South Africa’s violence: The country’s largest troop deployment since Apartheid amid “rapid looting”
RIOTS in South Africa have prompted President Cyril Ramaphosa to order the country’s largest troop deployment since the end of Apartheid.
As police tried to manage the disturbance that began last week, South African troops were sent.
At least 72 individuals have died as a result of rampant looting and violence.
Following the arrest of former President Jacob Zuma, who was sentenced to 15 months in prison for contempt of court, chaos ensued.
According to BBC Breakfast correspondent Vumani Mkhize, the violence is having a “huge impact” on the country.
“This is the country’s largest soldier deployment since Apartheid, and it is just an indication of the intensity of these specific episodes that have rocked Gauteng and KwaZulu-Natal,” Mr Mkhize told BBC Breakfast.
“We’ve witnessed a lot of looting and property destruction, and it’s been extremely violent.
“The country’s economy has been seriously harmed.
“Because Durban, as a port city, is a significant artery route for a variety of items that are carried not only to South Africa but also to the rest of the area.
“As a result, it is pretty big and has a massive impact on the country as a whole.”
Ministers in Pretoria have warned that unless the looting stops, basic food supplies will soon run out.
On Wednesday, Sky News Africa Correspondent John Sparks called the situation “totally out of hand.”
The South African police, he alleged, were “nowhere to be seen.”
“The government will have to declare a state of emergency because things are plainly out of hand.
He observed from Durban, “There is no feeling of self-restraint here, no regard for law and order.”

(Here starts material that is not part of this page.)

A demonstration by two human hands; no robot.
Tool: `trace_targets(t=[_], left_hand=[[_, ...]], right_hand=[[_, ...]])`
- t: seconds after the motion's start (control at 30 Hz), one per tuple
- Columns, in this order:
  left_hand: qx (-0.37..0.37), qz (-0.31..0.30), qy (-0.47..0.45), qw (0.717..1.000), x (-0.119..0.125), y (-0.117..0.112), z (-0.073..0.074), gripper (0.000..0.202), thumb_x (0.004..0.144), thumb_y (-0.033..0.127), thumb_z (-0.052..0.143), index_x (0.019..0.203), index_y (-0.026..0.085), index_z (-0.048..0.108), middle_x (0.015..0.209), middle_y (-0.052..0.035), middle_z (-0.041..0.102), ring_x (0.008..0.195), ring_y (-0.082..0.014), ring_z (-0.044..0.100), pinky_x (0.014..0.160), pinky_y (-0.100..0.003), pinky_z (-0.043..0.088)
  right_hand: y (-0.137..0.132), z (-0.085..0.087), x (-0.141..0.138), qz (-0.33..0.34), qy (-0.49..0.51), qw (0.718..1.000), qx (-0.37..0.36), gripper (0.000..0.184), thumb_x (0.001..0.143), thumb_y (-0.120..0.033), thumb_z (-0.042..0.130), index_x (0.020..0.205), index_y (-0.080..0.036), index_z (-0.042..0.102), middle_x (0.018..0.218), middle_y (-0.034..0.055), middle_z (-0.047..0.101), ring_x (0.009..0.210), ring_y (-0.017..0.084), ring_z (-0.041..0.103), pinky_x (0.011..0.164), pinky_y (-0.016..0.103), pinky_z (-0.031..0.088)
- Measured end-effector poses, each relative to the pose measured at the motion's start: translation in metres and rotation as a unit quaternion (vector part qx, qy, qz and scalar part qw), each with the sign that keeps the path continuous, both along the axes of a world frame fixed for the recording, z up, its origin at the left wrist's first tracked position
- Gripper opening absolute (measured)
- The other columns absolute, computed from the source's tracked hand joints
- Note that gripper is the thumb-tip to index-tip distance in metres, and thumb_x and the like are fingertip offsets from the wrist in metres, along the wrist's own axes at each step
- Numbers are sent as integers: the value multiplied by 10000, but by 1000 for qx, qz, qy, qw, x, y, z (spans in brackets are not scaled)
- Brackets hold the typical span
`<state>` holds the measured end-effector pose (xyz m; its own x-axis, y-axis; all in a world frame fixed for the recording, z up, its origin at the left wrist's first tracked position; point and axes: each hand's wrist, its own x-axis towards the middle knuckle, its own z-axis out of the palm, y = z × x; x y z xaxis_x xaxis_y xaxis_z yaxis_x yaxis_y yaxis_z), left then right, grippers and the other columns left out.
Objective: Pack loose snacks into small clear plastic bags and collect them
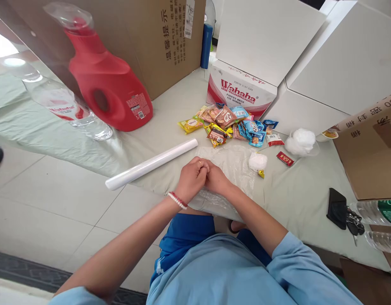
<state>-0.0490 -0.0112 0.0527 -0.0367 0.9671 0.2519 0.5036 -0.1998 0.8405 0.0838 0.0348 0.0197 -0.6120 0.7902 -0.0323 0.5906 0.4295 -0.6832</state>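
Observation:
My left hand (190, 178), with a red and white bracelet at the wrist, is clasped with my right hand (216, 177). The fingers of both are closed around each other, and no object shows between them. Under and around the hands lies a thin clear plastic sheet (231, 159), crinkled on the cloth. A white roll (152, 164) rests at an angle to the left of them. Beyond them is a pile of snack packets (226, 117) in several colours. Rightward sit a small white wrapped bundle (257, 161) with a gold wrapper end, and a red packet (285, 159).
A red jug (112, 87) and a large water bottle (63, 103) stand at left before a cardboard box (131, 38). Behind the packets is a Wahaha carton (242, 91). On the right are a white plastic bundle (300, 142), a black case (336, 208) and keys (354, 222).

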Motion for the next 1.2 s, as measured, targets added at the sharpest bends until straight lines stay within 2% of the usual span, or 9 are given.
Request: trace_targets(t=[0.17,0.3,0.53,0.63,0.77,0.9,0.97,1.07,1.2], left_hand=[[-29,-73,84,993,7,38,-32,316,967,243,391,966,210,705,1094,-104,743,1088,-243,684,1019,-404,517],[-30,-34,193,980,5,52,-46,390,1034,339,385,1230,180,682,1454,-152,644,1450,-314,490,1237,-579,287],[44,69,303,949,7,33,-34,345,946,231,531,1234,119,685,1560,-254,512,1524,-413,373,1190,-618,302],[104,-7,315,943,19,10,-31,317,970,198,511,1221,197,703,1422,-185,650,1396,-348,539,1130,-564,371],[38,-76,351,932,16,-2,-40,365,1015,297,465,1280,180,687,1380,-177,686,1331,-332,598,1119,-559,399],[-1,-114,377,919,-10,0,-53,526,1020,439,458,1463,183,579,1616,-166,491,1500,-329,452,1234,-593,281],[7,-158,389,907,-22,0,-56,616,1005,529,480,1526,204,526,1673,-159,406,1550,-334,383,1260,-592,239],[27,-197,407,892,-31,-3,-60,724,975,639,500,1580,243,465,1710,-151,326,1579,-356,326,1267,-616,204],[53,-189,409,891,-32,-3,-65,715,992,646,453,1591,255,451,1709,-132,334,1572,-339,344,1269,-604,205]], right_hand=[[-33,-3,24,46,22,998,45,290,965,-179,561,1221,-150,692,1349,171,616,1253,291,596,1074,455,515],[-70,-12,51,101,35,991,85,357,1018,-277,565,1340,-162,667,1517,190,539,1396,292,524,1162,489,462],[-115,-15,78,131,6,988,81,378,1055,-345,536,1402,-258,659,1528,66,606,1508,234,441,1282,506,325],[-117,-8,76,117,34,990,69,357,1048,-333,539,1342,-207,699,1482,95,641,1481,239,471,1248,475,389],[-98,11,96,64,119,986,101,302,1045,-300,533,1282,-251,713,1346,80,716,1306,215,613,1138,432,500],[-35,23,152,-272,102,938,187,312,1030,-318,500,1264,-269,701,1250,100,709,1115,242,675,991,439,565],[3,20,176,-361,26,917,170,426,948,-357,605,1349,-224,658,1346,144,636,1091,272,671,990,461,556],[41,11,194,-375,-97,917,100,629,826,-325,732,1424,-176,606,1350,168,628,1174,313,644,1051,456,511],[55,8,202,-316,-150,931,106,430,882,-248,629,1305,-201,689,1209,115,705,1169,283,642,1035,401,499]])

“It is quite difficult for them to police this – they are utterly overwhelmed,” Mr Sparks remarked.
Meanwhile, former South African President Thabo Mbeki’s brother warned that the country was a “powder keg.”
“South Africa has been labeled – and I am one of the people who describes it – as a powder keg,” Moeletsi Mbeki, Deputy Chairman of the South African Institute of International Affairs, told Sky News.
“With such a large number of unemployed people living in poverty, any spark in South Africa could have erupted.
“As a result of that,” says the narrator.
He said, “It’s completely out of control; everything has been ruined.”